At Honeybee Health we strive to practice radical transparency. That’s why we refuse to work with insurance companies, who often artificially elevate prices. By going directly to consumers, we cut out middlemen and streamline the process.

You are a person of great influence. If you could inspire a movement that would bring the most amount of good to the most amount of people, what would that be? You never know what your idea can trigger.

Everyone knows our current healthcare system is broken. However, the system is so big and bloated, it can feel overwhelming to try to make a difference. That’s one of the amazing things behind Honeybee Health. We’re not just trying to create a more convenient, affordable pharmacy. We’re trying to change the healthcare system as a whole. If enough patients come together and demonstrate that they want options like Honeybee Health to exist, then we will have the collective leveraging power to force big pharmacy corporations to lower drug prices and prioritize the needs of patients over profits.

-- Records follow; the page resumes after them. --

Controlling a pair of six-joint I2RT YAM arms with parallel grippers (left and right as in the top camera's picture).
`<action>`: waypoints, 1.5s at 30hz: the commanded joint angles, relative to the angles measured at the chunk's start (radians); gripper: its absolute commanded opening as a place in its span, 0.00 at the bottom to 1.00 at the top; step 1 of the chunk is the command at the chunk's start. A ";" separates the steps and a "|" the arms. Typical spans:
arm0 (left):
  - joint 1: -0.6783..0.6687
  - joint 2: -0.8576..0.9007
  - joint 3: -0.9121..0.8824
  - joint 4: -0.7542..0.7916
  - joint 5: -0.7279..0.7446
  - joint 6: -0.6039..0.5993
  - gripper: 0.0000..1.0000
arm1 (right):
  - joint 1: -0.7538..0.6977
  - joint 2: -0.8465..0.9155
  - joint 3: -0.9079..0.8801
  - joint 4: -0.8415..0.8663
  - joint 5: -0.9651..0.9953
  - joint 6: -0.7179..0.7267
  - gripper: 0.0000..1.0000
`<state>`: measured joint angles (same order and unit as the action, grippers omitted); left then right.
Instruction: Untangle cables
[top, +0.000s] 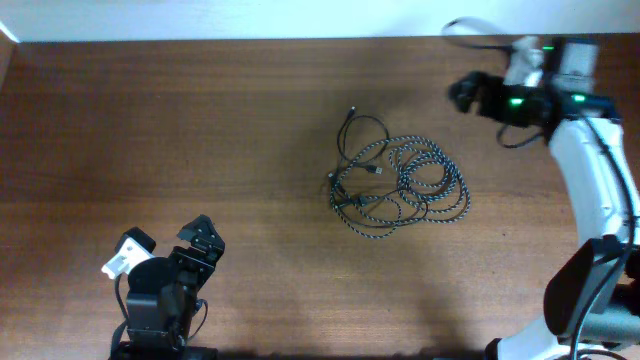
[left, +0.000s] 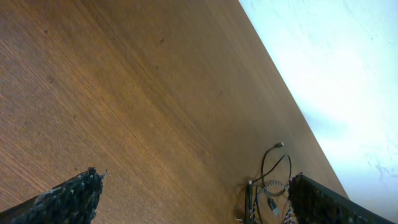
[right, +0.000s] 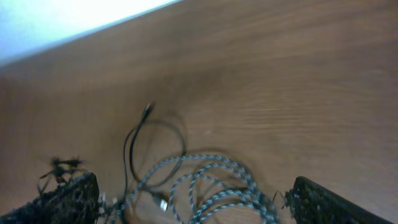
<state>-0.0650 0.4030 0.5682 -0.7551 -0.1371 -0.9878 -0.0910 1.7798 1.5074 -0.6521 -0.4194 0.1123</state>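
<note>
The braided black-and-white speckled cable lies coiled in several loops at the table's middle, tangled with the thin plain black cable, whose plug end points to the far side. Both show in the right wrist view, the braided cable and the black cable, and small in the left wrist view. My left gripper is open and empty at the near left, far from the cables. My right gripper is open and empty, raised at the far right, above and beyond the coil.
The wooden table ends at a white wall along its far edge. The right arm's white body runs down the right side. The left arm's base sits at the near left edge.
</note>
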 joint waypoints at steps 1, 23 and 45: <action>0.003 -0.002 0.001 0.001 -0.001 0.012 0.99 | 0.171 -0.006 -0.048 -0.093 0.433 -0.327 0.99; 0.003 -0.002 0.001 -0.046 0.000 0.007 0.99 | 0.302 -0.095 -0.112 -0.076 -0.005 -0.292 0.84; 0.002 -0.002 0.001 -0.039 0.162 -0.037 0.99 | 0.333 -0.361 0.474 -0.400 -0.703 -0.639 0.04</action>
<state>-0.0650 0.4038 0.5682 -0.8005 -0.0685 -0.9997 0.2375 1.4429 1.9713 -1.1015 -1.0859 -0.5167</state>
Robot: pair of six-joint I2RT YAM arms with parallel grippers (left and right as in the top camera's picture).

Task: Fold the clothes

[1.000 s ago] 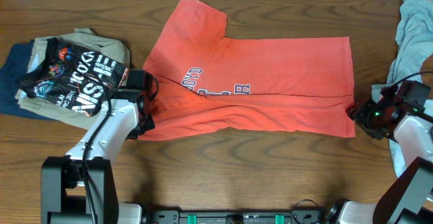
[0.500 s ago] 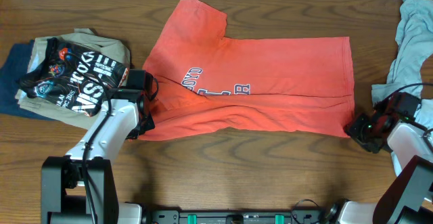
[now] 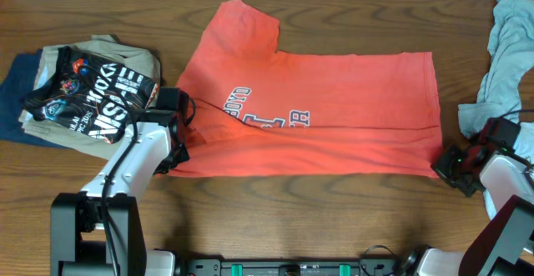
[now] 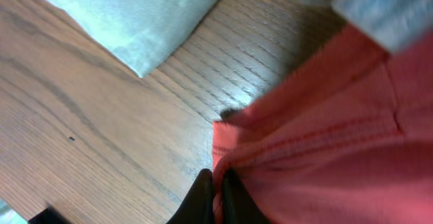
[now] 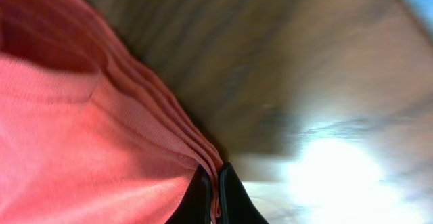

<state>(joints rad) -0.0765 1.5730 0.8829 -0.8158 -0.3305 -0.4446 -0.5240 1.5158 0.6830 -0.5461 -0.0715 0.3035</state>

Can you please give us your favorite “Life Lesson Quote”? Can you share how that was relevant to you in your life?

Find out who you are and do it on purpose — Dolly Parton

If you don’t know who you are — what you care about, what moves you, what bores you — both your work and personal life will be a challenge. But if you’re passionate and intentional about your actions, you can achieve anything.

Some of the biggest names in Business, VC funding, Sports, and Entertainment read this column. Is there a person in the world, or in the US with whom you would love to have a private breakfast or lunch with, and why? He or she might just see this if we tag them!

I’ve admired Melinda Gates for a long time. Like me, she works in male-dominated industries and has faced many gender barriers. Her accomplishments in science and business inspired me throughout my whole career from when I first went to pharmacy school to when I decided to launch my own business.

She fights for women not just with her words, but also with her actions. Whether it’s donating hundreds of millions to improving access to contraception for women in poor countries or analyzing her own foundation’s gender record, she is a tireless advocate for women of the world.